Poirazi is known for her work in neurobiology where she focuses on dendrites, the portion of a neuron that propagates signals. Her early research generated predictive models of how active dendrites and structural plasticity enhance storage capacity in single neurons. She has used biophysical models of pyramidal neurons to show that dendrites of these cells integrate inputs in a sigmoidal manner, enabling the neurons to act as two-layer neural network devices. Poirazi has built a circuit-level model of the hippocampus that shows how memories are linked through time. She has developed and applied biophysical models to explain how human neurons compute information, with a focus on solving the XOR problem.
==Selected publications==
- Poirazi, Panayiota (2003). "Pyramidal Neuron as Two-Layer Neural Network"
- Poirazi, Panayiota (2001). "Impact of Active Dendrites and Structural Plasticity on the Memory Capacity of Neural Tissue"
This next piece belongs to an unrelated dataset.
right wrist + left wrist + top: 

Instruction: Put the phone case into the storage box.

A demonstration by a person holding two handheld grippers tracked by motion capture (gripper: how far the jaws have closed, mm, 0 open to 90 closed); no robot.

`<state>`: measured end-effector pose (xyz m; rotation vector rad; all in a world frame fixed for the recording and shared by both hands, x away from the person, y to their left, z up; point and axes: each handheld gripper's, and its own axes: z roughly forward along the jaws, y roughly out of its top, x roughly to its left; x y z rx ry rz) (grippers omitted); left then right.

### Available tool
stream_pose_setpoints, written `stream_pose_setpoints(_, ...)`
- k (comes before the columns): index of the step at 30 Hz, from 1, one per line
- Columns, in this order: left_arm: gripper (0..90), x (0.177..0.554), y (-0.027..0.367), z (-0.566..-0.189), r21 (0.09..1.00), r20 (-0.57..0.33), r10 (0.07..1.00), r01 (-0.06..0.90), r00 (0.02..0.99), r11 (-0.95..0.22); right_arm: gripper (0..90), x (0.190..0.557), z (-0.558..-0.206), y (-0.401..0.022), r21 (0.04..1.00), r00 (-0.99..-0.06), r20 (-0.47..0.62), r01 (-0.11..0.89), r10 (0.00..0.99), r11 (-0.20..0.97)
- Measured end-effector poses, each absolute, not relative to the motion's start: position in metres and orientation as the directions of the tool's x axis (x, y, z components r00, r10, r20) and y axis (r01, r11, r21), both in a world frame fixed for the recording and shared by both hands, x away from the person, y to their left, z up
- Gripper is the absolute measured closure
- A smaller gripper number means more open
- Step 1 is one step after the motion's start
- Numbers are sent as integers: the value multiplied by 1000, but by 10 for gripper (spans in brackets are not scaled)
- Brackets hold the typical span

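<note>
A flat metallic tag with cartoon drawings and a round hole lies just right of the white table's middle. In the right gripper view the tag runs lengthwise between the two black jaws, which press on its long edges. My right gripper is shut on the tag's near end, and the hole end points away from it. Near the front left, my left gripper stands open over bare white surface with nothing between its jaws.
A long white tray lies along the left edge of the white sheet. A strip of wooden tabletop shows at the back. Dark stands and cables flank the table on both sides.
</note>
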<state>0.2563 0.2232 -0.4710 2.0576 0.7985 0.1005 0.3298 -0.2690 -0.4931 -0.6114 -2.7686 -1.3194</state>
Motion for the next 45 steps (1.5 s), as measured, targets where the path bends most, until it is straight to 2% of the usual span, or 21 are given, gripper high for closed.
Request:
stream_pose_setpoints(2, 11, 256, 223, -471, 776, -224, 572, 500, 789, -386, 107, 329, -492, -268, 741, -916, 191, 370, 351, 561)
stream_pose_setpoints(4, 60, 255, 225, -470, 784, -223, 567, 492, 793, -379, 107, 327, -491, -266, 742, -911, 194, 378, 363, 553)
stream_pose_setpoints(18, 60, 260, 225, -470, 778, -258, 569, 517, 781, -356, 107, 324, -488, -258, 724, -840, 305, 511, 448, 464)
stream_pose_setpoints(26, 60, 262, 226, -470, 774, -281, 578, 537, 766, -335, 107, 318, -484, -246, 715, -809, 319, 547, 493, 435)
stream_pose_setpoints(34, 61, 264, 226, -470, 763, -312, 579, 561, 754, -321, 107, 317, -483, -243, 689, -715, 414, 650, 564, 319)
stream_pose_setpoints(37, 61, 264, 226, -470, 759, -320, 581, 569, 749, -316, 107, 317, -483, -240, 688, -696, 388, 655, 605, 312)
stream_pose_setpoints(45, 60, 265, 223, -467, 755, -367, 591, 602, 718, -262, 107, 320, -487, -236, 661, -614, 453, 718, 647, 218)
- Zhou, Yu (2009). "CREB regulates excitability and the allocation of memory to subsets of neurons in the amygdala"
- Poirazi, Panayiota (2003). "Arithmetic of Subthreshold Synaptic Summation in a Model CA1 Pyramidal Cell"
- Richards, Blake A. (2019). "A deep learning framework for neuroscience"

== Awards and honors ==
In 2017, Poirazi was elected a member of the European Molecular Biology Organization. In 2018, she received a Friedrich Wilhelm Bessel Research Award from the Alexander von Humboldt Foundation.